The GE–Baker combination creates a portfolio quite similar in nature to the Schlumberger–Cameron tie-up, albeit much smaller. The deal seems to be driven as much by the combination logic as by the implications of post-Halliburton deal fallout for BHI and creating future options for GE.
Implications for operators and the OFSE sector
We analyze the potential implications of the announced deals across four broad operator categories—NOC, mature offshore excluding the US Gulf of Mexico, greenfield deepwater and unconventional (including US shallow water), and the OFSE sector.
The NOC segment has traditionally been inclined toward collaborating with large service companies for access to the latest technology. We don’t anticipate that behavior to change significantly and believe that NOCs will continue to engage with all service companies as before, and thus effectively manage their competitive and technological portfolios.
The mature offshore segment serviced by independent O&G companies has been one of the most cost conscious given the need to maintain competitive margins. This segment has traditionally relied on smaller/local OFSE companies apart from the larger players. None of the announced deals have a clear value proposition for this segment and thus may have limited impact on the current supplier landscape.
The deepwater greenfield projects in today’s low-price world are most challenged as they are increasingly being pushed toward the right side of the cost-curve, in spite of some impressive cost-reduction initiatives taken by operators. The challenges are compounded due to the inherent risk associated with large-scale capital investments in the current uncertain environment. We believe that this segment will see the most competitive interactions as all three companies target to offer integrated solutions aimed at reducing break-evens through lower cost and higher recovery. While Technip–FMC have the advantage of a few proven concepts and getting in early in the project planning phase, the SLB–CAM combination offers a higher value-chain coverage, especially over the life of field.
The unconventional market may not see significant change in the supplier landscape and operator behavior, unless one of the (announced) combinations offers some unique integrated solutions aimed specifically at further improving efficiency and recovery beyond what the operators are already targeting through the current supply chain.
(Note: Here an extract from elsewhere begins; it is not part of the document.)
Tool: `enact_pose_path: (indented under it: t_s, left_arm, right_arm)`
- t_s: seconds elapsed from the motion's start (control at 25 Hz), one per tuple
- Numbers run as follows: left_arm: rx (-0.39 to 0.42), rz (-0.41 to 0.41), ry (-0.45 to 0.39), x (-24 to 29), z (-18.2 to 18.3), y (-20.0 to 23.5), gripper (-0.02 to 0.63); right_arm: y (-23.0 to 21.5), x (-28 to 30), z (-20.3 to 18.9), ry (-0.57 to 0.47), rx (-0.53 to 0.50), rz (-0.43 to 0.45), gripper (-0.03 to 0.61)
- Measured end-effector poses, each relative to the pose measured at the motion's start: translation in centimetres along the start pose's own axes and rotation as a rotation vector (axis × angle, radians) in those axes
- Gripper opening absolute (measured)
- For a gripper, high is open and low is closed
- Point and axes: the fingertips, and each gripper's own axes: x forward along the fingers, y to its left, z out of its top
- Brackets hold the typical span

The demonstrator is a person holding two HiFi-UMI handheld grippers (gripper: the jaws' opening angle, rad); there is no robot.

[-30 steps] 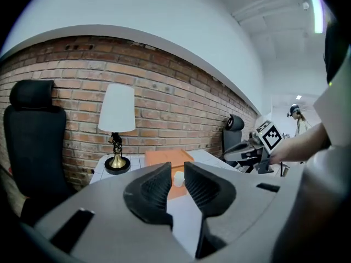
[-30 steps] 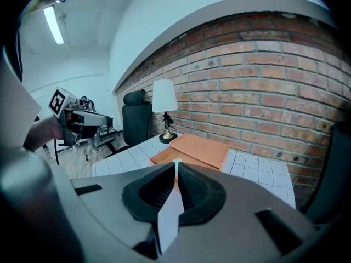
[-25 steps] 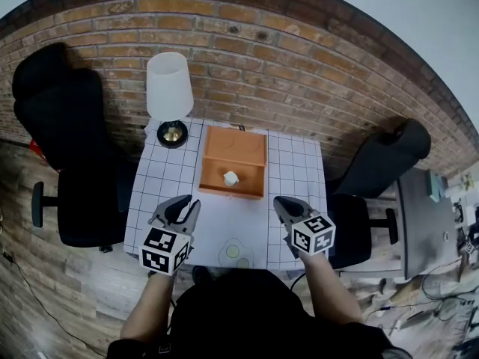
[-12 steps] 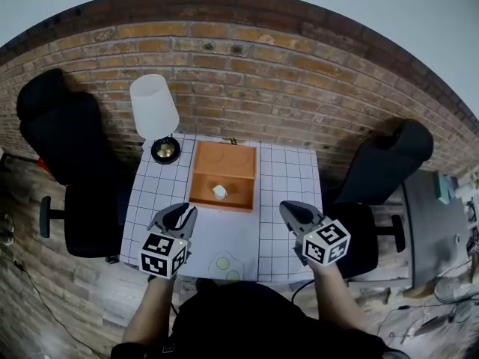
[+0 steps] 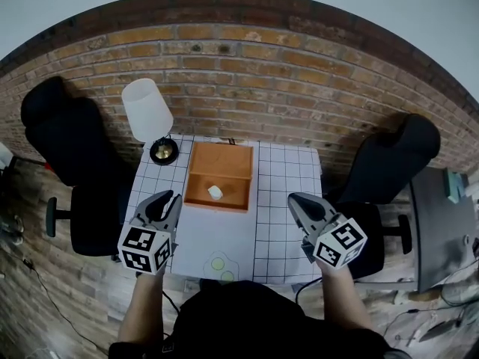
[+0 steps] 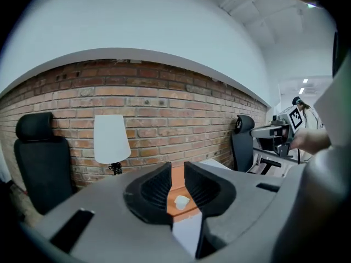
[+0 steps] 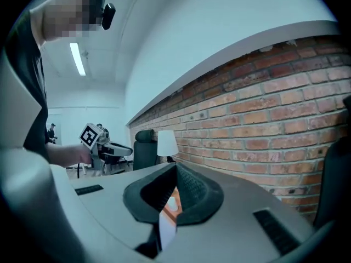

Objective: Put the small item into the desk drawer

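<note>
Head view: small item sits inside the orange drawer, near its front wall. The drawer is an open-topped rectangular box with a smooth matte finish, and it rests on the white grid-patterned surface. I'd call the placement done. Left claw and right claw hang over the near edge, well apart from the drawer. White cone-shade lamp stands at the back left, with a rough brick wall behind.

Left gripper view: the jaws stand a narrow slit apart with nothing in them. The item shows through the gap as a white, rounded, lumpy thing.

Right gripper view: the jaws are together and empty.

Handling, my guess: it's light and won't resist a grip, but being small and rounded it may roll or squirt out. I can't tell if it's soft or hard. If a regrip is needed, I'd come straight down and pinch gently across its widest middle.
</note>
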Motion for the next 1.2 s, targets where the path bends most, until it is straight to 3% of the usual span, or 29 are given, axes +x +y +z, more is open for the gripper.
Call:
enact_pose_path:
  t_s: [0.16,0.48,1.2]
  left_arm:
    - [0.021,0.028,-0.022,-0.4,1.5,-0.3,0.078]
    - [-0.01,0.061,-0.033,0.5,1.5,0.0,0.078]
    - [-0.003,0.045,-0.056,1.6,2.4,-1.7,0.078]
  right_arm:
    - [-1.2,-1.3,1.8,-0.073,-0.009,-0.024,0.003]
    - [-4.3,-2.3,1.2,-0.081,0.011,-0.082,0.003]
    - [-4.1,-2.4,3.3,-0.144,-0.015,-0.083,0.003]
Independent OFSE players may be forced to adapt to the changing landscape in certain submarkets as described above. In particular, we believe that some independent service/equipment companies may naturally align with the relevant combination (eg, engineering company with SLB–CAM, or drilling service company with Technip–FMC), whereas others may be pushed more toward later life project spend. There also exists a possibility that the offshore drillers—particularly those focused on deepwater development projects—may see further “commoditization” of their relationship with operators.
While these mergers are potentially beneficial for the industry in the long run, each of the concepts still needs to be proven and further strengthened through upgraded resource-specific offerings.